Tingkat ekonomi ataupun jumlah kelas menengah tidak
menjadi prasyarat bagi demokrasi yang bertahan lama. 
Ekonomi Negara Singapura sangatlah tinggi.  Namun
ekonomi negara India sangatlah rendah.  India
mempraktekkan demokrasi sudah puluhan tahun, namun
Singapura belum dapat disebut negara demokrasi.  Jadi
demokrasi dapat tumbuh diberbagai tempat dimana saja
di muka bumi ini, termasuk juga di Gorontalo.  
Satu hal subtantif yang terlupakan oleh dua teori di
atas, menurut Denny JA (2006:215) yaitu variable aktor
politik dalam hal ini elite politik.  Para elite dapat
membuat hasil politik berbeda.  Elite ini bukanlah
aktor yang pasif, yang perilakunya ditentukan oleh
kelas ekonomi, latar belakang kultur ataupun agama.  

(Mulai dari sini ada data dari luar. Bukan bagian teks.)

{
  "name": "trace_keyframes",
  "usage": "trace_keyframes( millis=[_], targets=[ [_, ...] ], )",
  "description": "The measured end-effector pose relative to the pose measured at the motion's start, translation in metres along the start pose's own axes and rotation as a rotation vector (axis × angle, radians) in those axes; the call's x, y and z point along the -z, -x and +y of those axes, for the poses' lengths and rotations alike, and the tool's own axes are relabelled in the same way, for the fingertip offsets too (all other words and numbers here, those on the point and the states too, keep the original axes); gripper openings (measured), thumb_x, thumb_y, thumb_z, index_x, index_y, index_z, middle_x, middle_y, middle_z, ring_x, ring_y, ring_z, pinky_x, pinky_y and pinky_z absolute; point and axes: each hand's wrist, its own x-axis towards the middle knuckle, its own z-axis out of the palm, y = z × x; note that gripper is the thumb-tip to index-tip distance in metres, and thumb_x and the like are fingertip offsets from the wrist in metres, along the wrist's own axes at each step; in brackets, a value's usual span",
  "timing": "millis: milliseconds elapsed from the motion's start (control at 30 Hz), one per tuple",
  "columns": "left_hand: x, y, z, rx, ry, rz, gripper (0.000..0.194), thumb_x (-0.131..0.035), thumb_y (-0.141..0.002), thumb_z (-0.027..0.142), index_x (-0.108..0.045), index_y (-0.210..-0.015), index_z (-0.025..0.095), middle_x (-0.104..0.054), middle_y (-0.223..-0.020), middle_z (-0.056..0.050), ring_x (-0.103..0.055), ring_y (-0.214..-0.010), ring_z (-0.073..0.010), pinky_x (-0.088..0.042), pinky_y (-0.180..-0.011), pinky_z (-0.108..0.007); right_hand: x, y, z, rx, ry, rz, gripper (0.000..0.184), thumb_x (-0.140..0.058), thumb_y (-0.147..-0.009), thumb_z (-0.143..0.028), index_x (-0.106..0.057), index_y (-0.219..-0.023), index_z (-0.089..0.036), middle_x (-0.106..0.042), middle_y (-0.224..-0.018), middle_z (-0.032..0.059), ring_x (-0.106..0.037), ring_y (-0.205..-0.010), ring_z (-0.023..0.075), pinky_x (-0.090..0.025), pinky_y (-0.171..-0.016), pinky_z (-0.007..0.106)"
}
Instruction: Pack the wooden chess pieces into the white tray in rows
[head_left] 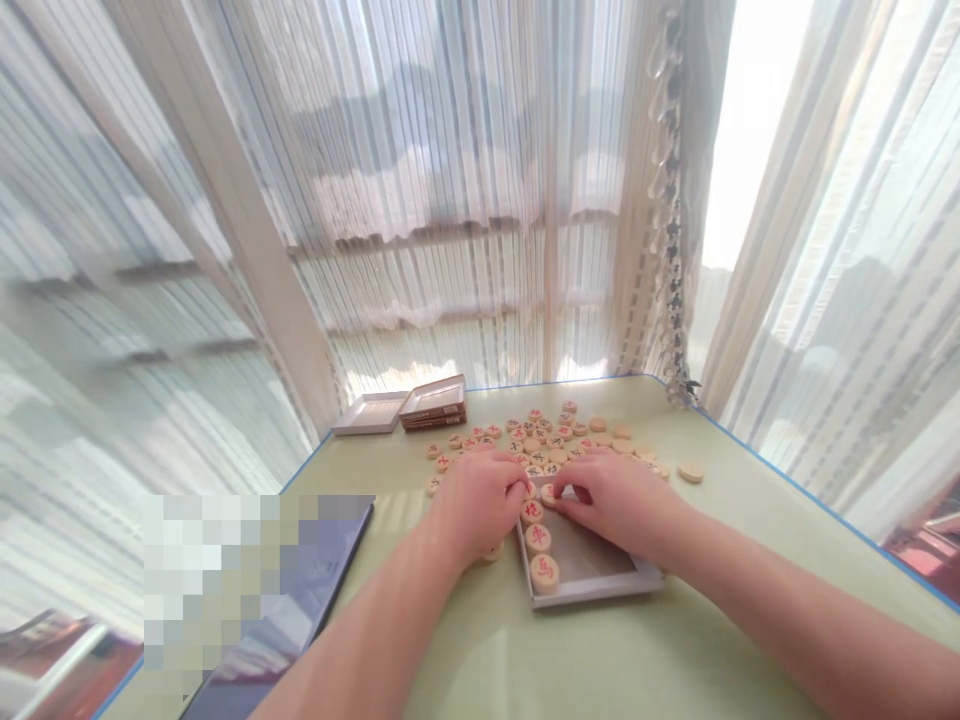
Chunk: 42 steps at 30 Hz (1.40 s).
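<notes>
A round piece (550,494) is pinched by its near-right rim between the thumb and fingertips of the right hand (611,490), inside the far-left corner of the open box (600,596). The fingers of the left hand (480,495) are curled at that same corner, against the end of a row of pieces (544,573) laid along the box's left wall; whether anything is gripped by them cannot be told. The box is set on the tabletop (487,660), centrally, with loose pieces (555,440) spread beyond it towards the far edge. Smaller boxes (433,410) and a shallow tray (371,412) are seen near the tabletop's far-left corner, and a dark slab (330,590) by its left edge.

The pieces look wooden: light, rigid, hardly fragile, smooth enough to be slid flat but apt to roll if tipped on edge. They are best taken by opposite sides of the rim, so that the marked face is left uncovered. The box seems to be thin card, easily nudged or bent; it is best steadied by an outer wall, low down, without the sides being squeezed.
</notes>
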Motion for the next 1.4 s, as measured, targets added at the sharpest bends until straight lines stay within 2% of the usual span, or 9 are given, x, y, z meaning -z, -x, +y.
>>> trace_keyframes(
  millis=[267, 800, 967, 1400],
  targets=[
    [0.0008, 0.0019, -0.0016, -0.026, -0.014, 0.003, 0.025, -0.045, -0.075, 0.012, -0.069, -0.07, 0.02, -0.066, -0.072, -0.003, -0.059, -0.074, -0.015, -0.046, -0.073, -0.026, 0.0002, -0.0009, -0.0026, 0.038, -0.008, 0.017, 0.016, -0.053, -0.076, -0.03, -0.068, -0.079, -0.027, -0.065, -0.072, 0.0017, -0.054, -0.078, 0.0195, -0.035, -0.064, 0.028],
    [0.0038, 0.003, -0.0007, 0.015, -0.059, -0.056, 0.027, -0.043, -0.077, 0.015, -0.068, -0.07, 0.019, -0.066, -0.074, -0.003, -0.059, -0.07, -0.0143, -0.044, -0.068, -0.024, -0.001, -0.0021, -0.0036, 0.01, 0.014, 0.013, 0.018, -0.052, -0.078, -0.033, -0.068, -0.086, -0.031, -0.066, -0.075, -0.0009, -0.056, -0.078, 0.0189, -0.037, -0.063, 0.028],
    [0.0048, 0.003, 0.0, 0.038, -0.032, -0.052, 0.026, -0.043, -0.076, 0.015, -0.069, -0.071, 0.02, -0.066, -0.072, -0.003, -0.06, -0.07, -0.0147, -0.045, -0.068, -0.024, -0.0012, -0.0031, -0.0041, 0.03, 0.031, 0.017, 0.021, -0.052, -0.079, -0.04, -0.069, -0.083, -0.028, -0.065, -0.074, 0.0015, -0.055, -0.08, 0.0201, -0.037, -0.063, 0.029],
    [0.0032, 0.0039, -0.0017, 0.041, -0.032, -0.027, 0.028, -0.042, -0.076, 0.015, -0.069, -0.072, 0.02, -0.066, -0.075, -0.004, -0.06, -0.075, -0.0151, -0.045, -0.072, -0.025, -0.001, -0.003, -0.0048, 0.035, -0.024, 0.013, 0.019, -0.052, -0.079, -0.037, -0.069, -0.087, -0.031, -0.066, -0.074, -0.0002, -0.055, -0.079, 0.0194, -0.037, -0.064, 0.028]
  ],
)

Elite dianggap sebagai faktor yang independen yang
punya pilihan bebas, yang bisa bertindak berbeda
dengan kepentingan ekonomi kelompoknya dan berbeda
dengan latar belakang kultur dan agamanya.
Namun menurut saya, untuk bertransisi menuju demokrasi
para elite harus melampaui tiga tahap di atas secara
berhasil.  Yaitu dari elite yang bersatu secara
ideologis di bawah sistem otoriter, lalu berubah
menjadi elite yang berkonflik dan menjatuhkan negara
otoriter, kemudian bertransformasi lagi menuju elite
yang berkompetisi dalam prosedur yang demokratis.


TANGGUNG JAWAB PEMIMPIN
Kita merasa gembira seperti dikatakan oleh Dahl
(1971:24-26), transisi menuju demokrasi yang stabil
umumnya didahului oleh bangkitnya dinamika, kompetisi
dan konflik di kalangan elite terlebih dahulu. 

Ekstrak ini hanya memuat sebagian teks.